Running HIIT Routine

Running HIIT Routine

An Intense Running HIIT Routine for the Treadmill

running hiit routine woman on treadmill

As we've pointed out in other blog posts, the idea behind high intensity interval training (HIIT) is to perform intense exercises for short periods followed by shorter periods of rest. You increase your heart rate, build strength and get rid of unwanted fat. In this post, we outline a running HIIT routine for the treadmill. If you're still not exactly sure what a HIIT workout is, click HIIT in the Categories menu to the right to see previous blog posts.

Running outside is a great way to get in shape, but the weather doesn't always play ball and allow that to happen. On those days, running on a treadmill will help you get the job done, although many runners think of that as a boring way to run. It doesn’t have to be, however, especially if you add high intensity interval training (HIIT) into the mix.

A Runner's HIIT Routine

As recapped above, this type of training requires you to train in short, intense bursts followed by a longer recovery or rest period. You can use the incline and speed features on your treadmill to up the intensity level required for interval training.

If you're new to the treadmill, or running in general, you may want to choose one or the other. Experienced runners can go with a combination of speed and incline increase. Just choose the option that best suits your fitness level. Below is a great running HIIT routine that will help get you in shape quickly. For your actual HIIT intervals, the speeds and incline levels mentioned below are just recommendations. They can all be adjusted to suit your fitness level, as long as you are still being challenged when doing them.

A HIIT Workout for the Treadmill

running HIIT routine for treadmill

  • Warm Up – If you are a treadmill jogger, start out with a couple of minutes of walking. Runners should start out with 2 minutes of jogging.
  • Workout Intervals – Set the incline at 2 and run at 10 MPH for 30 seconds. Follow this by stepping to the side and resting for 30 seconds. Repeat this process for a period of 4 minutes.
  • Active Recovery – Set the incline to 1 and run for 2 minutes at 6 MPH. Repeat this cycle 3 times, with a couple of minor adjustments. The second cycle should see the incline set at 3 before going back to 2 for the final cycle.
  • Cool Down – Walking or light jogging for 2-5 minutes is the most effective way to get your heart rate back to resting levels.

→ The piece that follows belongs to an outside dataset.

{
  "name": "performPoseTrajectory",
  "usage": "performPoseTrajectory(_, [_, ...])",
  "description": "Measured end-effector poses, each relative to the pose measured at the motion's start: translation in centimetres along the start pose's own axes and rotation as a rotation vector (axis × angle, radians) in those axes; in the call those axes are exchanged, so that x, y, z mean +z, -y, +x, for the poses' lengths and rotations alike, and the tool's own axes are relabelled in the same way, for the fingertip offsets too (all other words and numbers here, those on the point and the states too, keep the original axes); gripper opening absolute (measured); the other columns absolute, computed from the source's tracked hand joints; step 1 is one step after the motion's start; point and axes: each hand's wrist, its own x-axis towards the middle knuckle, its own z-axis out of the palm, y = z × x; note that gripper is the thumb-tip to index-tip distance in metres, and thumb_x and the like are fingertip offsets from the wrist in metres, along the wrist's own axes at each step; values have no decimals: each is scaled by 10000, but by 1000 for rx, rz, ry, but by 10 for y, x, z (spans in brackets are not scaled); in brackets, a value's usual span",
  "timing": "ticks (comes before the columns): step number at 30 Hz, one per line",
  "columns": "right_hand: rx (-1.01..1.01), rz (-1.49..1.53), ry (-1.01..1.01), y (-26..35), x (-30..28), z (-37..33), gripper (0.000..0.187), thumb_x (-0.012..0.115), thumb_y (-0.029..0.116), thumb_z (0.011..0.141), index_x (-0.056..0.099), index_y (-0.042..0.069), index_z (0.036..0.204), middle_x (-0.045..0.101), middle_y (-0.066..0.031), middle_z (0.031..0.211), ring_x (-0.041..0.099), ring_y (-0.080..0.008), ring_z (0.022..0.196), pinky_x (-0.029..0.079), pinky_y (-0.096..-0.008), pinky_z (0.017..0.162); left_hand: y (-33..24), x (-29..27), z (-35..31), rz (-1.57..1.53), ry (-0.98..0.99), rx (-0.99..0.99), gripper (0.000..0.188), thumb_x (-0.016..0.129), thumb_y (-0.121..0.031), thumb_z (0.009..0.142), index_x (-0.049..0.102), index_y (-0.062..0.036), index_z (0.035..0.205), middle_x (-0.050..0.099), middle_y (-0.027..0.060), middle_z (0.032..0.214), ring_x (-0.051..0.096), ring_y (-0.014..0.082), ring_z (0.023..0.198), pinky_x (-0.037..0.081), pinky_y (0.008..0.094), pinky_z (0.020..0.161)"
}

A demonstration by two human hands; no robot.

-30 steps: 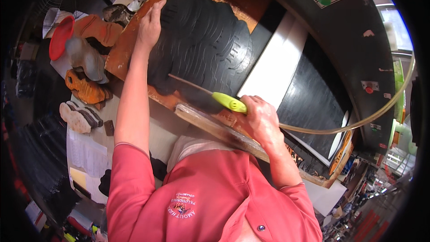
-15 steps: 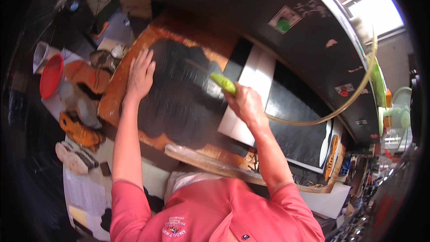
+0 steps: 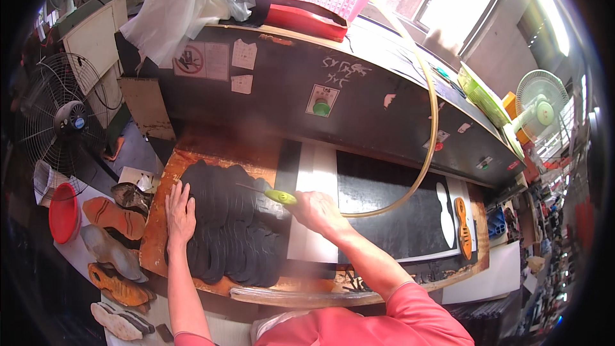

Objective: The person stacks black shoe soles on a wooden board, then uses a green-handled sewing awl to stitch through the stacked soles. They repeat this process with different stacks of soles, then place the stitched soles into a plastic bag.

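Several rows of overlapping, dark sole-shaped pieces [image 3: 234,227] cover the left part of a worn wooden board [image 3: 173,176]. At their left edge my left hand [image 3: 182,219] lies flat, fingers stretched out, touching the outer pieces or the board beside them; which one I cannot tell. My right hand [image 3: 317,210] is closed round a lime-green air gun [image 3: 280,197]. Its thin nozzle points left over the pieces, and its grip is hidden in my fingers. A yellowish hose [image 3: 419,176] curves from behind that hand up to the right.
Right of the pieces lie a white strip [image 3: 314,176] and a black panel [image 3: 384,186], with a white shoe-last-like template [image 3: 445,218] and an orange one [image 3: 462,227]. A dark machine housing [image 3: 269,106] rises behind. Leftward stand a red bowl [image 3: 63,214], several shoe-shaped forms [image 3: 115,218] and a black fan [image 3: 67,115].
The view has tilted up, showing more of the machine and shelf. My right hand keeps the air gun, its nozzle now pointing left. My left hand stays by the pieces' left edge.
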Motion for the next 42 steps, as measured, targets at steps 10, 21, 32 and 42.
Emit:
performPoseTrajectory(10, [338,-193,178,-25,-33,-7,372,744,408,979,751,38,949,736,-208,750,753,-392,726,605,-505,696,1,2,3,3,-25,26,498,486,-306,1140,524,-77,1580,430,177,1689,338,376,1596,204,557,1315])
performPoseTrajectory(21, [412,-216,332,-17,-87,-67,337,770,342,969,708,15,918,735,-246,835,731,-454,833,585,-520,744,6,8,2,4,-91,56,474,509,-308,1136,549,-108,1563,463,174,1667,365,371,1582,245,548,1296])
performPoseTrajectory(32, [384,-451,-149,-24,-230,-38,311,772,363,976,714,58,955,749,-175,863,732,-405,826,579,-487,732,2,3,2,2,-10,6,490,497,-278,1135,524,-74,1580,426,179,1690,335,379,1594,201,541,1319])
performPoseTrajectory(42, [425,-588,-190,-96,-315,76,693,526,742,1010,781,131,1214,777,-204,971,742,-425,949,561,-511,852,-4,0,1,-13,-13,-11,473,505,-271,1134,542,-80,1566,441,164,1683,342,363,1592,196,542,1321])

A Fast Effective Treadmill Workout

In total, this workout should last for about 25 minutes, but you can increase the time by repeating the cycles. Alternatively, if it seems like too much for your fitness level, you can shave off one of the cycles and just do 2.

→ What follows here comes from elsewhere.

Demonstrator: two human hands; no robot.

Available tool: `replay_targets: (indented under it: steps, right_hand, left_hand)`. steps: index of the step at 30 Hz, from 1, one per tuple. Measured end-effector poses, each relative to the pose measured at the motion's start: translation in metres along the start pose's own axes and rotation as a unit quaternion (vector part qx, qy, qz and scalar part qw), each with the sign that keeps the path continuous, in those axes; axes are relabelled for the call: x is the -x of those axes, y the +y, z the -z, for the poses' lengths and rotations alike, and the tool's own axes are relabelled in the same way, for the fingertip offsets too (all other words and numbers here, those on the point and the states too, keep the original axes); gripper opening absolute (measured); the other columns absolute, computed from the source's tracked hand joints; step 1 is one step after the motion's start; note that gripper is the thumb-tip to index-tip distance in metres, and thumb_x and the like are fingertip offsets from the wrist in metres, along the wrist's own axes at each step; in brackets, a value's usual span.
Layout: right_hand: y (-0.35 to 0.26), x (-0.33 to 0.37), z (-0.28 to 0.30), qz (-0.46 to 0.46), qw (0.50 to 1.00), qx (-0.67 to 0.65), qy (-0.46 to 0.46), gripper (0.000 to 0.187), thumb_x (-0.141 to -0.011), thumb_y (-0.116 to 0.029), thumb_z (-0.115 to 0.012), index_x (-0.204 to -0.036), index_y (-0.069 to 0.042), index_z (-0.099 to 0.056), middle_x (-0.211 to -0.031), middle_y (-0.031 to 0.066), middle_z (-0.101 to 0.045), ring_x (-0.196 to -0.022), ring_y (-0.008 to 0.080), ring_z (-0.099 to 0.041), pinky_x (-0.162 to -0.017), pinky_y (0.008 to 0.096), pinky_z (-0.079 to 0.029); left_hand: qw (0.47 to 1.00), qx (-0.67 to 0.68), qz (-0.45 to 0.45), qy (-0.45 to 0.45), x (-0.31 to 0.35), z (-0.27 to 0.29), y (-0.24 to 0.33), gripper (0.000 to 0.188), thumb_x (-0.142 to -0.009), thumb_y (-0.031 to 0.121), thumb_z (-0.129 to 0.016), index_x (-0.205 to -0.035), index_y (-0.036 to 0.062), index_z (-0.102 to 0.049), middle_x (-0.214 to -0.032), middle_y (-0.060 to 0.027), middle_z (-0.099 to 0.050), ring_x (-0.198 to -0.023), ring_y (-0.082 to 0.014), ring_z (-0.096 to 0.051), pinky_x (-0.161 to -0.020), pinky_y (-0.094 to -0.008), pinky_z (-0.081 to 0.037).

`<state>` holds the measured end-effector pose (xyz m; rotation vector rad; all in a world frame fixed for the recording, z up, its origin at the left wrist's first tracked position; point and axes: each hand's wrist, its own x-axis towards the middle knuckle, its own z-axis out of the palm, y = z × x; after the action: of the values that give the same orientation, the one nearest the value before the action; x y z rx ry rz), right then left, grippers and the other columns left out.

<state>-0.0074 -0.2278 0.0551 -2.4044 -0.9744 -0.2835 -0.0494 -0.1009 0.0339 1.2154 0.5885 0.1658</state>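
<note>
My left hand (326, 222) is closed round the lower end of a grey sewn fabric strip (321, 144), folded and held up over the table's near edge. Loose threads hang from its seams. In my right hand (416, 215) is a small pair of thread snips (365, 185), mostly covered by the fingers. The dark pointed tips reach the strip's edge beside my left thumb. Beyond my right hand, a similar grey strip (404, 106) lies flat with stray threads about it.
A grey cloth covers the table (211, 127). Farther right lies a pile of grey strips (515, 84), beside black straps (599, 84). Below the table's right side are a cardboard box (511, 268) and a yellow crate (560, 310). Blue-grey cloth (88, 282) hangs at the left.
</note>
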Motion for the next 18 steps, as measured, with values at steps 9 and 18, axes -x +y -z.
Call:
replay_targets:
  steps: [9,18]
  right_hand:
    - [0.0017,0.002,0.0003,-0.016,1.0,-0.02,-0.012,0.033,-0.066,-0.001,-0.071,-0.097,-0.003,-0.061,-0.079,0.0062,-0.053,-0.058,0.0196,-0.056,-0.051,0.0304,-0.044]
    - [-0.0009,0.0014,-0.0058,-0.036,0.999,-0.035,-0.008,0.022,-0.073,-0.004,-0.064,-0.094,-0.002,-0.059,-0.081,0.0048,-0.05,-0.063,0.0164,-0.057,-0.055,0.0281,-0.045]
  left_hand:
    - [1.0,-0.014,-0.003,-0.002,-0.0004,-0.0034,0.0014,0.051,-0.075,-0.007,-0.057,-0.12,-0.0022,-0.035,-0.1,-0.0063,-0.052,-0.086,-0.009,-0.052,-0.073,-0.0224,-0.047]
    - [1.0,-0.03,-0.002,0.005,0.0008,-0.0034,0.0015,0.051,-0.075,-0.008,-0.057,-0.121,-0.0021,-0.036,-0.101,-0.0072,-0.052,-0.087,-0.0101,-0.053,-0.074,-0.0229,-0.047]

This is a great way to get a quick workout in and truly reap the benefits. Runners who use HIIT workouts generally end up being able to run faster and longer. The speed at which weight is lost is also increased without losing lean muscle in the process.

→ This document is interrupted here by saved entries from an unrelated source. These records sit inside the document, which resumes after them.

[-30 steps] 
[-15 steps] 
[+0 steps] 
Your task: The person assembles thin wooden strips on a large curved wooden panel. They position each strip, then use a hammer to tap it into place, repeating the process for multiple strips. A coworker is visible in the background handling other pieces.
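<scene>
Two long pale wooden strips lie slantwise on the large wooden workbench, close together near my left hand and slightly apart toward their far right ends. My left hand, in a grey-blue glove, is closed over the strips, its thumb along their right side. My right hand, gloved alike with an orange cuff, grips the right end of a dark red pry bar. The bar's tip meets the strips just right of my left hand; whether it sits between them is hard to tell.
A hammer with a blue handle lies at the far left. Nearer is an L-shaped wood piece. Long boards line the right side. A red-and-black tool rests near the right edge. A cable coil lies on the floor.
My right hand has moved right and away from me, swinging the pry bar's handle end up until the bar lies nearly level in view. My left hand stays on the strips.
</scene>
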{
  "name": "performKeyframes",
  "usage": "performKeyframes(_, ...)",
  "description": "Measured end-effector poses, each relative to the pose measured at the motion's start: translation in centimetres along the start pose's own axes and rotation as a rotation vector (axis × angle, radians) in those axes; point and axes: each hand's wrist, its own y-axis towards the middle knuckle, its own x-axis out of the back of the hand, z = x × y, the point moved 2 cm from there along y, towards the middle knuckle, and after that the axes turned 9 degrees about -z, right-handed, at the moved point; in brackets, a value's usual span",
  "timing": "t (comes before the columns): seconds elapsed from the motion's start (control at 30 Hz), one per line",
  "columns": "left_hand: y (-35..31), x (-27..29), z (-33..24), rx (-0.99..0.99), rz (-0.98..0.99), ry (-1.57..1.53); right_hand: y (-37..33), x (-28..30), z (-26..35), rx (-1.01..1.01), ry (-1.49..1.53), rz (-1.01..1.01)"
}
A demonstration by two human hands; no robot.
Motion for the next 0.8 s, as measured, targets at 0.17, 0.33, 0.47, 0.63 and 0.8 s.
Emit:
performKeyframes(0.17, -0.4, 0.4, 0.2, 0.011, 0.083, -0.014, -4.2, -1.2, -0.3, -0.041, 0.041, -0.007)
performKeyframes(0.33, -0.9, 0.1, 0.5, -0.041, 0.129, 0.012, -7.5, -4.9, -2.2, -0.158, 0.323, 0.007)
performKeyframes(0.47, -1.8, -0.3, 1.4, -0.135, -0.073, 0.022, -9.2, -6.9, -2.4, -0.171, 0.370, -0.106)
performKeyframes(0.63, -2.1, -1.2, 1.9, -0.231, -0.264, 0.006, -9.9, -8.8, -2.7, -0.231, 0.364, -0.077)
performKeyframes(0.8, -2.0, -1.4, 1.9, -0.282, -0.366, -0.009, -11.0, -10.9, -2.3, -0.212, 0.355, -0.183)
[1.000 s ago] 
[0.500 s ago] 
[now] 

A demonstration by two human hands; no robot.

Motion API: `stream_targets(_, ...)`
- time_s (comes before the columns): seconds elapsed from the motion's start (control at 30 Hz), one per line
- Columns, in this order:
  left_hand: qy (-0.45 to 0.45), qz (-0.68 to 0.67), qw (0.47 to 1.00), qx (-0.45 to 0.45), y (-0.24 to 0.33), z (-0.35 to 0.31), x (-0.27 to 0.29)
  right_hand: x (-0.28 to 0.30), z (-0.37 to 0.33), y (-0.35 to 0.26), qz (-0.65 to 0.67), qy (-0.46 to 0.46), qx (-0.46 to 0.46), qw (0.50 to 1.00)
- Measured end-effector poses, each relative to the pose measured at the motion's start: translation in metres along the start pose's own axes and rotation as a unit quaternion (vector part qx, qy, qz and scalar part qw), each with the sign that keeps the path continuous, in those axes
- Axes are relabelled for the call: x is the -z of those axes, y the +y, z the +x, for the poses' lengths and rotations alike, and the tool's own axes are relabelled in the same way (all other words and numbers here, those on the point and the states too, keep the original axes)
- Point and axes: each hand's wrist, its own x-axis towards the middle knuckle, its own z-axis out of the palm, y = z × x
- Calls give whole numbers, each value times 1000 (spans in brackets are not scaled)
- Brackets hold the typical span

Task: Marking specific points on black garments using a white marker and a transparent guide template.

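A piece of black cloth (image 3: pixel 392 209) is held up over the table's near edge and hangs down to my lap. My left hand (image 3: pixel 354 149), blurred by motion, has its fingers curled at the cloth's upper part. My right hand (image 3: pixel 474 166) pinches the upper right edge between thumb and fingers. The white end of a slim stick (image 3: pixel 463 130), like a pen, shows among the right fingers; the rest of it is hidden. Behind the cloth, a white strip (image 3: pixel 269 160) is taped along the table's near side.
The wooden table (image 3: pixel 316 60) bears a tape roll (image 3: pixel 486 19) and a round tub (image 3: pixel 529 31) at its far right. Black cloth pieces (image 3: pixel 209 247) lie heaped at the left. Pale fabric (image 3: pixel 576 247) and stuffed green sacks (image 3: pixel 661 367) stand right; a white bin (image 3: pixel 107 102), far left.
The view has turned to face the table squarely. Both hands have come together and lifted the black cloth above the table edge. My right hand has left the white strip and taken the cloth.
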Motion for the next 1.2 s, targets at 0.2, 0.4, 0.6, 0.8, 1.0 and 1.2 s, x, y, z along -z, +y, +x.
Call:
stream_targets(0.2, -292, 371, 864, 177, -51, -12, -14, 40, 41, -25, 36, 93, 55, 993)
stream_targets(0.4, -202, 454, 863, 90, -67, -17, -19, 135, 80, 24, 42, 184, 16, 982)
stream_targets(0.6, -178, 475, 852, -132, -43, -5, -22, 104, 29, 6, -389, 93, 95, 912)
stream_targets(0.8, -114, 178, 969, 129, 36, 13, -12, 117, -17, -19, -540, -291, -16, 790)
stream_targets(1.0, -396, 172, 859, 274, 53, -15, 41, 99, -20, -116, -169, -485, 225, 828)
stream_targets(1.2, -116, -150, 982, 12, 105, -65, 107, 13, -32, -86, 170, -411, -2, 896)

Stretching After Your HIIT Routine is Always Recommended

We strongly suggest that you always perform a good set of stretching exercises to finish up any kind of workout, but particularly after doing your HIIT workout. Any time your body is subjected to fast-paced periods of intense exercise, there is always the danger that it will stiffen up and cramp if you neglect your stretching routine afterward.